Furthermore, as with Black Hawk Down, there are telling clues in the beginning that foreshadow the tragic outcomes of Red Wings. For instance, just as the Ranger and Delta Force officers are told that there would be no AC-130 gunships or tanks available in Black Hawk Down, LT Murphy and his men are told “to expect com problems” and are provided with conflicting intelligence reports. Also, just as the Rangers and Delta do not bring sufficient ammunition and medical supplies for the raid in Black Hawk Down, the SEALs are told not to take medicine to the gunfight. By the time the SEALs are discovered by the goat herders, Berg has Axelson noting that the mission is starting to “feel…like a cursed op.”

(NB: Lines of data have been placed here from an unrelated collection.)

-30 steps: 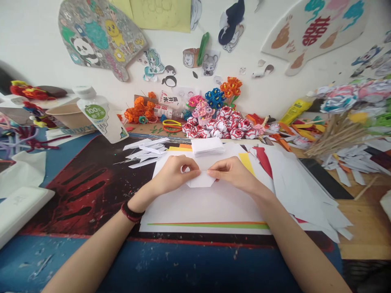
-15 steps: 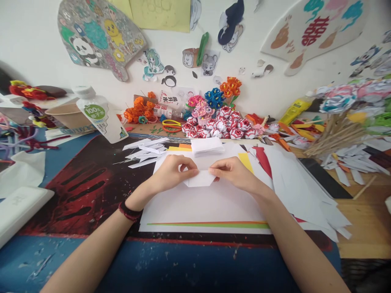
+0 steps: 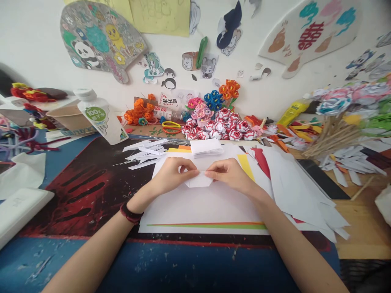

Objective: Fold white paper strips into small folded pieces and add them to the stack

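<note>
A small folded paper (image 3: 198, 183), white, is held over the middle of the white sheets (image 3: 204, 209), its near corners slanting inward. The left hand (image 3: 172, 173) has its grip pinching the paper's upper edge from the left, thumb against forefinger. The right hand (image 3: 227, 174) has its grip pinching the same edge from the right; the two thumb tips are near each other, a little apart. A dark band (image 3: 130, 213) circles the left wrist.

Just beyond the hands, a stack of white slips (image 3: 207, 147) lies on the sheets, with loose strips (image 3: 145, 154) to its left. A yellow sheet (image 3: 246, 167) shows beside the right hand. Under the sheets is a black and red mat (image 3: 73, 203). To the right, cut white papers (image 3: 302, 187) overlap toward the bare wood of the tabletop (image 3: 360, 242). Farther back, red and white flowers (image 3: 224, 125) are heaped near the wall, and a white bottle (image 3: 102, 118) leans at the left.
</note>
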### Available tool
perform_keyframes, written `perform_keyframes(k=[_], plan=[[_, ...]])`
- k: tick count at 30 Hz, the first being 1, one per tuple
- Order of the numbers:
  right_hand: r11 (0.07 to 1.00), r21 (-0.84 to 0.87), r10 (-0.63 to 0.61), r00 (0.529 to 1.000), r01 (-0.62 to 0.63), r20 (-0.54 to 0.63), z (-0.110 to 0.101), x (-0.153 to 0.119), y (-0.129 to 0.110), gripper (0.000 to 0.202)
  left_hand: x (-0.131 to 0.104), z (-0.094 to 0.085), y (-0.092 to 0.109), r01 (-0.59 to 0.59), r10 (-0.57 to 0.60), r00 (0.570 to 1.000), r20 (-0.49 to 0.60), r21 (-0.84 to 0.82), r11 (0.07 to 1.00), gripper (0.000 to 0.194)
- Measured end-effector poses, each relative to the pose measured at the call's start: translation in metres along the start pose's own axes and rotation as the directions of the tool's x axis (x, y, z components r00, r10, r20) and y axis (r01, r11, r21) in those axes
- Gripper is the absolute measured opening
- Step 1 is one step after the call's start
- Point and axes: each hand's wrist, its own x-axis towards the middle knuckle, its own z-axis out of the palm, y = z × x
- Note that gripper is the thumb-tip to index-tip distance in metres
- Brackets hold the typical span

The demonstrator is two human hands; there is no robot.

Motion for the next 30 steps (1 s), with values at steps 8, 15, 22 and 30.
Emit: perform_keyframes(k=[8, 15, 22, 30], plan=[[0.990, 0.140, 0.028, 0.983, -0.002, -0.180, -0.004, 0.003, 0.001, 0.038, 0.004, 0.000, -0.013, 0.100, -0.119, 0.981, -0.151, -0.130, 0.987, 0.046], [0.977, 0.209, 0.026, 0.965, 0.031, -0.261, 0.005, 0.004, -0.001, 0.034, 0.002, 0.019, 0.000, 0.197, -0.201, 0.980, 0.003, -0.223, 0.955, 0.041], [0.994, 0.106, 0.027, 0.999, -0.023, -0.043, 0.006, 0.006, 0.004, 0.028, 0.003, 0.017, -0.002, 0.138, -0.167, 0.971, -0.170, -0.168, 0.976, 0.025], [0.986, 0.165, 0.030, 0.995, -0.014, -0.098, -0.001, 0.004, 0.004, 0.041, -0.001, 0.011, -0.006, 0.013, 0.020, 0.991, -0.129, 0.255, 0.967, 0.017]])
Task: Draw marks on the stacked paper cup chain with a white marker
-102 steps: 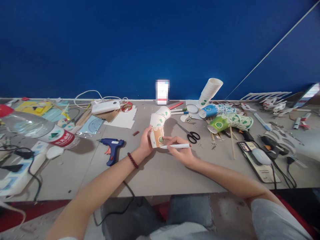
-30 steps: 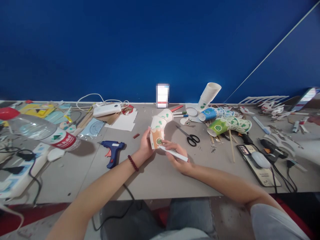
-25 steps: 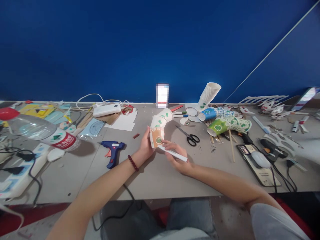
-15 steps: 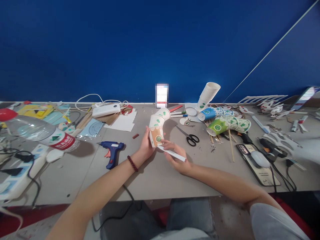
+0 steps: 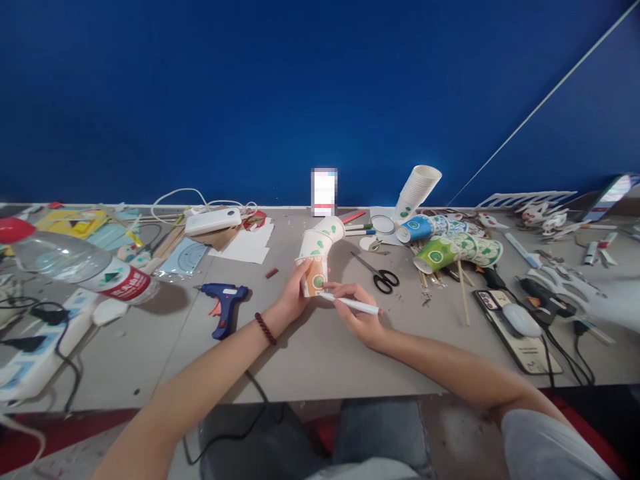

Also, with respect to cinematography, Lone Survivor is eerily identical to Black Hawk Down. In the middle of the film, both Axelson and Luttrell look on in utter disbelief and bewilderment as the Quick Reaction Force led by LCDR Kristensen is obliterated by incoming RPG projectiles. In addition, just as Black Hawk Down zooms in on the deaths of Sergeants Shugart and Gordon in slow motion, Berg overdramatizes the deaths of Petty Officers Axelson and Dietz and LT Murphy. In particular, in the scene dealing with the tragic death of LT Murphy, cinematographer Tobias A. Schliesser overdramatizes his heroism by having the lieutenant endure multiple gunshots before he is finally shot in the head. The palpable wheezing sound before Murphy finally succumbs to his death adds to the mawkish dramatization.
Having said all this, films are hardly reliable as teaching materials given their inherent biases and inaccuracies. Nonetheless, if there is object lesson to be gleaned from both films it would be that SOF raids should not be viewed as panaceas for tactical and operational shortcomings. Both the SEALs on that fateful mission in June, 2005 and the Task Force Ranger on the hunt for Mohamed Farrah Aidid in 1993 suffered from poor planning and intelligence. Even more important, Lone Survivor and Black Hawk Down show us that our adversaries can outwit and defeat SOF teams on their own terms.
As for the overall quality and the cultural impact of Lone Survivor, I suspect that it will leave a legacy akin to, say, We Were Soldiers (2002). That is, while definitely not an Oscar material, it will at least force the audience to think about, and hopefully appreciate, the selfless sacrifices of the men who died in June, 2005.
All things considered, I would give Lone Survivor three stars.
Jeong Lee is a freelance writer. His writings on U.S. defense and foreign policy issues and inter-Korean affairs have appeared on various online publications including East Asia Forum, the Georgetown Journal of International Affairs, the World Outline, the Center for International Maritime Security (CIMSEC), the Naval Institute’s blog, RealClearDefense and Small Wars Journal.